If so, sales should change the lead status to SAL. If not, sales should close/disqualify the lead and send it back to marketing for further qualification or to get correct contact info. This is a critical stage in feedback for marketing to improve lead quality.

  • Sales Qualified Lead (SQL):  Sales or inside sales has spoken with the person and identified them as being sales-ready, even if a full opportunity does not yet exist.

If the person has a need, budget and timing to purchase, they should be converted to an SQL and a stage 0 opportunity should be raised. If it’s discovered that the lead does not meet your BANT (budget, authority, need, timeline), sales should return the lead to marketing to nurture.

  • Closed Won Opportunity or Closed Disqualified

If all goes well, the final stage of the lead lifecycle is a closed won opportunity. This is a completed business deal.

Closed disqualified, however, can happen at any point in the lead lifecycle process. A closed disqualified lead can be due to a bad fit, someone who will never buy, or it can be someone who is not quite ready to buy.

If the lead is closed disqualified for a reason that means they are not ready to buy, they should be recycled back to marketing. This is a return to nurture step. When a lead is returned to nurture, marketing is able to keep leads warm so they can be sent back to sales when they are ready to buy.

A Lead Lifecycle in Practice

Below is an example of a lead lifecycle workflow with a timeline for each of the lead stages.
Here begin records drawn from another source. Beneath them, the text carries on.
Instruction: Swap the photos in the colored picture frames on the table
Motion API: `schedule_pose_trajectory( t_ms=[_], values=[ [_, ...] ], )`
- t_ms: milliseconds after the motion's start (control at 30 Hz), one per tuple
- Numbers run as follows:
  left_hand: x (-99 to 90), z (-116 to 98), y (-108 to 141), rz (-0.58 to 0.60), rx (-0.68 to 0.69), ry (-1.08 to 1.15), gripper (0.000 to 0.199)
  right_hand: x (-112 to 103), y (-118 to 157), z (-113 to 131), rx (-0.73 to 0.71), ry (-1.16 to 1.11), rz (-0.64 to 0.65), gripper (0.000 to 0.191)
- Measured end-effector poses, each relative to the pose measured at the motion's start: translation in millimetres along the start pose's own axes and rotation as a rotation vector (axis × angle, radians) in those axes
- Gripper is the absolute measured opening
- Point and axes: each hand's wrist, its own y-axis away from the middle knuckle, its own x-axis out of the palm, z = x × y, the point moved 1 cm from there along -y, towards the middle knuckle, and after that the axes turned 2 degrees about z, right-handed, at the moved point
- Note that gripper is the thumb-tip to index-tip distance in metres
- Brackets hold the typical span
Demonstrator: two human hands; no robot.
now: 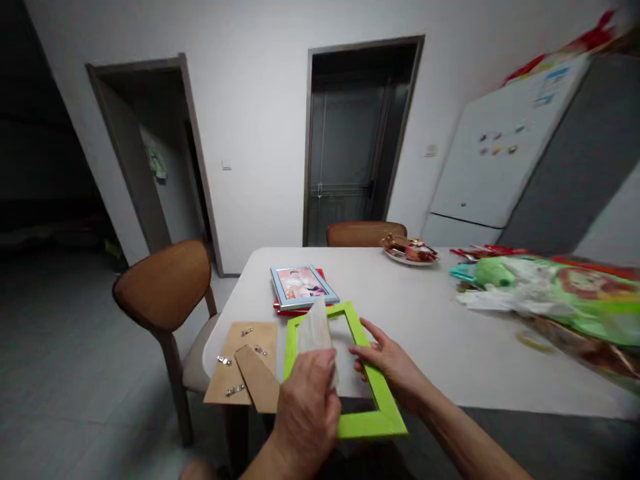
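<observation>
A bright green picture frame is held tilted over the near edge of the table, and its opening shows the table through it. My right hand grips the frame's right side, thumb and fingers around the bar. In my left hand is a folded white tissue, pinched at the frame's left side and partly covering the opening. To the left lies a brown backing board with several metal clips and a stand leg. Whether glass sits in the frame, I cannot tell.
A light blue photo frame rests on a red one behind the green frame. At the table's far side stands a plate of items. Plastic packages cover the right side. Brown chairs stand left and behind.
</observation>
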Motion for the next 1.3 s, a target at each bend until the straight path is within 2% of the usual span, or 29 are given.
schedule_pose_trajectory(
  t_ms=[100,200,267,333,433,567,767,867,933,1000,1067,1167,1233,1300],
  values=[
    [-27.5,24,2,-0.197,-0.292,-0.038,0.042,-11,-7,-6,0.013,0.150,-0.082,0.073],
    [-46.6,48,14,-0.269,-0.543,0.030,0.040,-22,-16,-18,-0.006,0.372,-0.129,0.064],
    [-53.3,62,27,-0.245,-0.639,0.097,0.040,-27,-22,-26,-0.044,0.562,-0.158,0.059],
    [-56.6,73,39,-0.211,-0.681,0.090,0.039,-30,-26,-32,-0.095,0.764,-0.200,0.055],
    [-58.5,80,50,-0.118,-0.702,-0.054,0.036,-30,-29,-35,-0.157,0.999,-0.225,0.049],
    [-60.0,81,55,0.043,-0.743,-0.265,0.036,-26,-30,-36,-0.169,1.131,-0.213,0.047],
    [-62.2,80,57,0.149,-0.689,-0.452,0.032,-29,-29,-40,-0.174,1.214,-0.211,0.044],
    [-62.2,82,57,0.136,-0.632,-0.489,0.029,-29,-26,-37,-0.183,1.233,-0.227,0.042],
    [-60.7,83,56,0.094,-0.545,-0.510,0.027,-23,-24,-31,-0.274,1.195,-0.253,0.040],
    [-56.9,81,55,0.055,-0.432,-0.504,0.028,-9,-22,-26,-0.382,1.076,-0.228,0.038],
    [-50.1,76,55,0.063,-0.331,-0.465,0.033,11,-23,-26,-0.396,0.884,-0.119,0.039],
    [-35.9,68,55,0.172,-0.218,-0.395,0.044,45,-29,-36,-0.273,0.590,0.063,0.046],
    [-26.9,67,56,0.244,-0.178,-0.384,0.052,65,-34,-41,-0.202,0.430,0.104,0.053],
    [-21.1,70,56,0.265,-0.160,-0.393,0.057,80,-35,-38,-0.169,0.263,0.106,0.058]
  ],
)
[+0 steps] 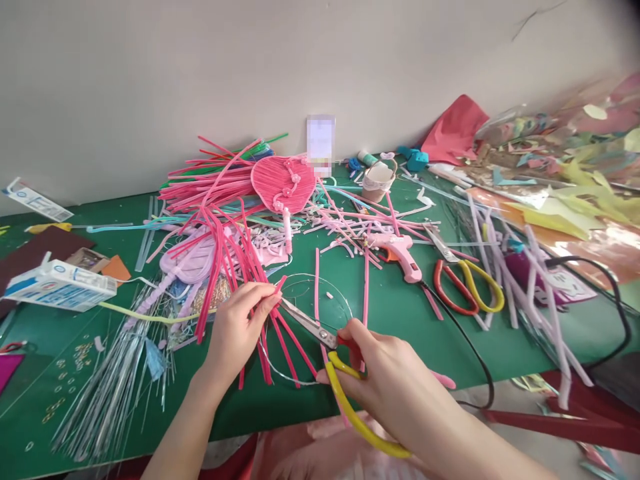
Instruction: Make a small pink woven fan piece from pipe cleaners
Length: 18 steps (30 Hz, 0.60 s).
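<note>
Pink at the fingertips: over the green table (pixel 407 307), pinched a chenille stem (pixel 281 284) in the left hand (pixel 243 317), thumb to forefinger, beside the tips of the scissors (pixel 310 325); closed the right hand (pixel 387 367) round their handles. Judged the stem light, soft, bendable, best gripped near its end.

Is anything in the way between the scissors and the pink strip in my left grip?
Nothing visible stands between them: the tips of the scissors sit right by the pink strip, close to your left grip.
</note>
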Motion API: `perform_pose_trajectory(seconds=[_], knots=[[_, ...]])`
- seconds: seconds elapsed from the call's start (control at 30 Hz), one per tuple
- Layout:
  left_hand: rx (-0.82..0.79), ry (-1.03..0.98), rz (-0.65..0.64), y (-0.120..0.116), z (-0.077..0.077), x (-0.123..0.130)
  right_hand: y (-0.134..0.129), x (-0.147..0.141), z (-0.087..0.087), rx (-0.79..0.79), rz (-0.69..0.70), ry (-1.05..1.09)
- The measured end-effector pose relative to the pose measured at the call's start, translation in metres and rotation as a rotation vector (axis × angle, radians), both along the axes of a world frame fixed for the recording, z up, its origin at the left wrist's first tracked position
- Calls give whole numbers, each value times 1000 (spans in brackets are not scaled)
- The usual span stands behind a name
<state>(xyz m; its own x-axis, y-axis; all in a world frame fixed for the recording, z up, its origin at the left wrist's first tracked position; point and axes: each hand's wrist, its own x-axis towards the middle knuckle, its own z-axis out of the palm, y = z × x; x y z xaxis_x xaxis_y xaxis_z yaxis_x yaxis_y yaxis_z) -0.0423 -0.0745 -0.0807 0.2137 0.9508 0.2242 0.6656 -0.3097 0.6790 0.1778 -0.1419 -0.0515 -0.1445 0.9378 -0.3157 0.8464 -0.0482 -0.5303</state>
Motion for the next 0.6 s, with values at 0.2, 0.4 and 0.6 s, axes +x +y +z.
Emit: perform_pose_trajectory(seconds=[0.2, 0.4, 0.6], knots=[[-23, -65, 9, 2, -7, 5, 0, -4, -5, 37, 12, -78], [-69, -236, 10, 7, -10, 4, 7, -7, 0, 73, 94, -117], [-215, -466, 40, 7, -14, 10, 9, -14, 4, 107, 190, -216]])
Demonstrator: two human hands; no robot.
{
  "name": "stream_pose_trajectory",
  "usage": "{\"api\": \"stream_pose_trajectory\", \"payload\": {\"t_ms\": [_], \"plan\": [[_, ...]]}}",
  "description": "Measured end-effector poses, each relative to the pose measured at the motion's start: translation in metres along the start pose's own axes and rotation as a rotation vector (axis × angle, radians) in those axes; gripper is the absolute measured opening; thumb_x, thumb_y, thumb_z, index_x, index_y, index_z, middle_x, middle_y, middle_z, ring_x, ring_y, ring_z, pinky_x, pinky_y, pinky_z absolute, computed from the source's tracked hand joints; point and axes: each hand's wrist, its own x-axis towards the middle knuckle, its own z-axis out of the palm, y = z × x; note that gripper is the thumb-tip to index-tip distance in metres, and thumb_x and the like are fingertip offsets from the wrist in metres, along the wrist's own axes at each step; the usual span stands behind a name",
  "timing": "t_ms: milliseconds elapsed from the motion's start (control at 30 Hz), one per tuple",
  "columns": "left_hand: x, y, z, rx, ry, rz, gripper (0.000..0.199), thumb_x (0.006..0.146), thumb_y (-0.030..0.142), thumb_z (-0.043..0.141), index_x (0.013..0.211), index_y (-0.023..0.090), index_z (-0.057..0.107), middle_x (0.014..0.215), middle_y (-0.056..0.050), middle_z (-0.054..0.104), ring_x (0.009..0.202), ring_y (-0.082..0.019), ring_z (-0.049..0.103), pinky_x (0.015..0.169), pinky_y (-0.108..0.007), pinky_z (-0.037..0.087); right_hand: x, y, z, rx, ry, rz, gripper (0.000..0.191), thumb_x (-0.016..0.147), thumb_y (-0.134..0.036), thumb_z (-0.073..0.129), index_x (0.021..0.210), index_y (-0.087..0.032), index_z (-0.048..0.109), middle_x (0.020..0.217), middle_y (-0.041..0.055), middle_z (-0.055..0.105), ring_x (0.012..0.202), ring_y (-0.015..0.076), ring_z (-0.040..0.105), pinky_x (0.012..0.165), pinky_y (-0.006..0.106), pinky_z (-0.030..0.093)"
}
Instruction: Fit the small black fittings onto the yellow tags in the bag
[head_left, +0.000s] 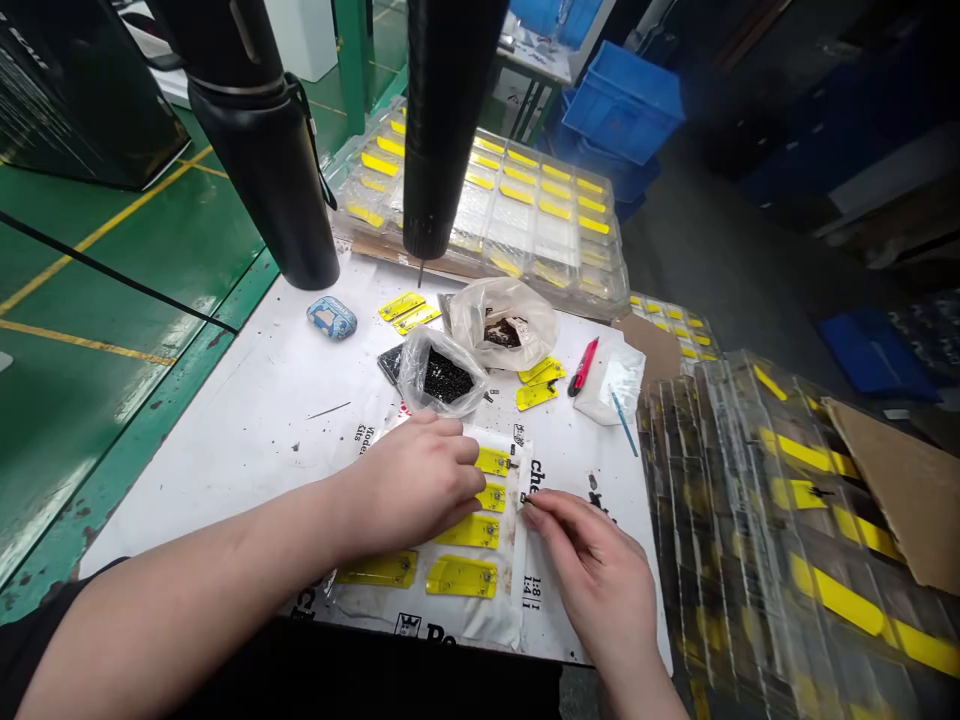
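My left hand [427, 475] is closed above a clear plastic sheet [506, 625] on which several flat yellow pieces [461, 577] lie in rows. Its curled fingertips point down among the upper yellow pieces, and whatever they grip is hidden. Just right of the sheet, my right hand [592, 560] pinches a tiny dark part [528, 500] between thumb and forefinger. Beyond my left hand stands an open plastic bag of small black parts [448, 378]. A second bag [517, 300] with dark brown contents sits behind it.
A black powered screwdriver [442, 130] hangs over the table, its thin bit pointing down. A black bottle [270, 180], a blue patterned case [331, 318] and a red cutter [583, 367] stand around. Trays of yellow pieces [517, 190] lie behind; stacked trays [750, 520] rise at right.
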Motion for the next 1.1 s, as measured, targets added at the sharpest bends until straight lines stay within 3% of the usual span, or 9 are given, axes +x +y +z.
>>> {"api": "stream_pose_trajectory", "payload": {"t_ms": [200, 300, 467, 767, 1100], "plan": [[0.002, 0.000, 0.004, 0.026, -0.013, 0.020, 0.026, 0.107, 0.036, 0.071, 0.085, 0.024, 0.075, 0.087, -0.004, 0.072, 0.089, -0.025, 0.060, 0.079, -0.046, 0.036, 0.013, -0.003, 0.004, -0.082, -0.079, -0.250, 0.016, 0.114, -0.025, 0.062, 0.119, -0.028, 0.078, 0.115, 0.0047, 0.082, 0.102, 0.0204, 0.082, 0.095, 0.031, 0.070], [0.003, -0.001, 0.005, 0.017, -0.035, 0.012, 0.028, 0.106, 0.034, 0.073, 0.081, 0.024, 0.076, 0.086, -0.004, 0.072, 0.089, -0.025, 0.059, 0.080, -0.045, 0.035, 0.012, -0.002, 0.004, -0.179, -0.090, -0.292, 0.020, 0.115, -0.023, 0.060, 0.123, -0.028, 0.077, 0.120, 0.0063, 0.080, 0.106, 0.0214, 0.082, 0.098, 0.034, 0.070], [0.004, -0.001, 0.004, 0.002, -0.113, -0.014, 0.029, 0.108, 0.033, 0.071, 0.082, 0.024, 0.077, 0.088, -0.002, 0.073, 0.093, -0.026, 0.059, 0.082, -0.045, 0.032, 0.008, 0.003, 0.005, -0.232, -0.122, -0.317, 0.019, 0.114, -0.019, 0.062, 0.127, -0.026, 0.074, 0.123, 0.0068, 0.077, 0.112, 0.0217, 0.078, 0.103, 0.035, 0.067], [0.003, -0.003, 0.007, -0.010, -0.110, -0.007, 0.026, 0.108, 0.032, 0.072, 0.083, 0.024, 0.077, 0.089, -0.002, 0.072, 0.094, -0.026, 0.058, 0.083, -0.046, 0.030, 0.009, 0.005, 0.005, -0.279, -0.216, -0.317, 0.029, 0.111, -0.013, 0.061, 0.133, -0.028, 0.072, 0.131, 0.0067, 0.075, 0.117, 0.0252, 0.075, 0.106, 0.042, 0.065], [0.002, -0.003, 0.011, -0.004, -0.055, -0.004, 0.023, 0.104, 0.031, 0.077, 0.081, 0.025, 0.078, 0.086, -0.002, 0.072, 0.091, -0.026, 0.059, 0.081, -0.046, 0.031, 0.017, -0.017, 0.008, -0.366, -0.276, -0.232, 0.022, 0.112, -0.017, 0.055, 0.124, -0.023, 0.072, 0.122, 0.0077, 0.076, 0.108, 0.0271, 0.076, 0.098, 0.043, 0.065]]}}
B2B-Marketing-Lead-Lifecycle.png

For the best outcome, marketing and sales should sit down together to ensure they have a shared understanding of language around the lead stages and are clear on the process.

Ready to Build Your Own Lead Lifecycle? Consider the following tips that my brilliant Marketing Ops colleague has recommended to lead lifecycle newbies:

  1. Buy-In:  Find a sales champion that understands the vision and can help you get buy-in from the larger sales organization and be your sounding board for ideation.

  2. WIIFM:  Does sales understand, and believe in, what they will gain from implementing a lead lifecycle process?

  3. Agreement:  Before building your lead lifecycle, work together with sales management to define your SLA first.

  4. Lead Scoring: To effectively qualify a lead, you will need a lead scoring model. Your scoring model should incorporate demographic and behavioral criteria. Involve sales in the development of your lead scoring model and be prepared to iterate after launch.

  5. Training and Onboarding: Don’t forget to create a plan of action for your roll-out. The rubber meets the road with your sales team so you need to ensure they understand what’s required of them. Develop an easy-to-understand step-by-step process for sales to be onboarded about what is expected of them with the new lead lifecycle.

Final Takeaways

Your lead lifecycle is not meant to be a set-it-and-forget-it model, you should regularly review the process and ensure it is achieving goals. Look for areas of improvement based on team feedback and performance. Leverage an agile and iterative approach to continue to refine your model.

One final, important note: lead lifecycle is not just about SLA enforcement or lead process rules but truly its greatest benefit is the ability to achieve better reporting. Marketers greatly benefit from ease of access to data and reporting from the lead lifecycle. The better equipped with data a marketer is, the easier it is to grow marketing’s influence in an organization.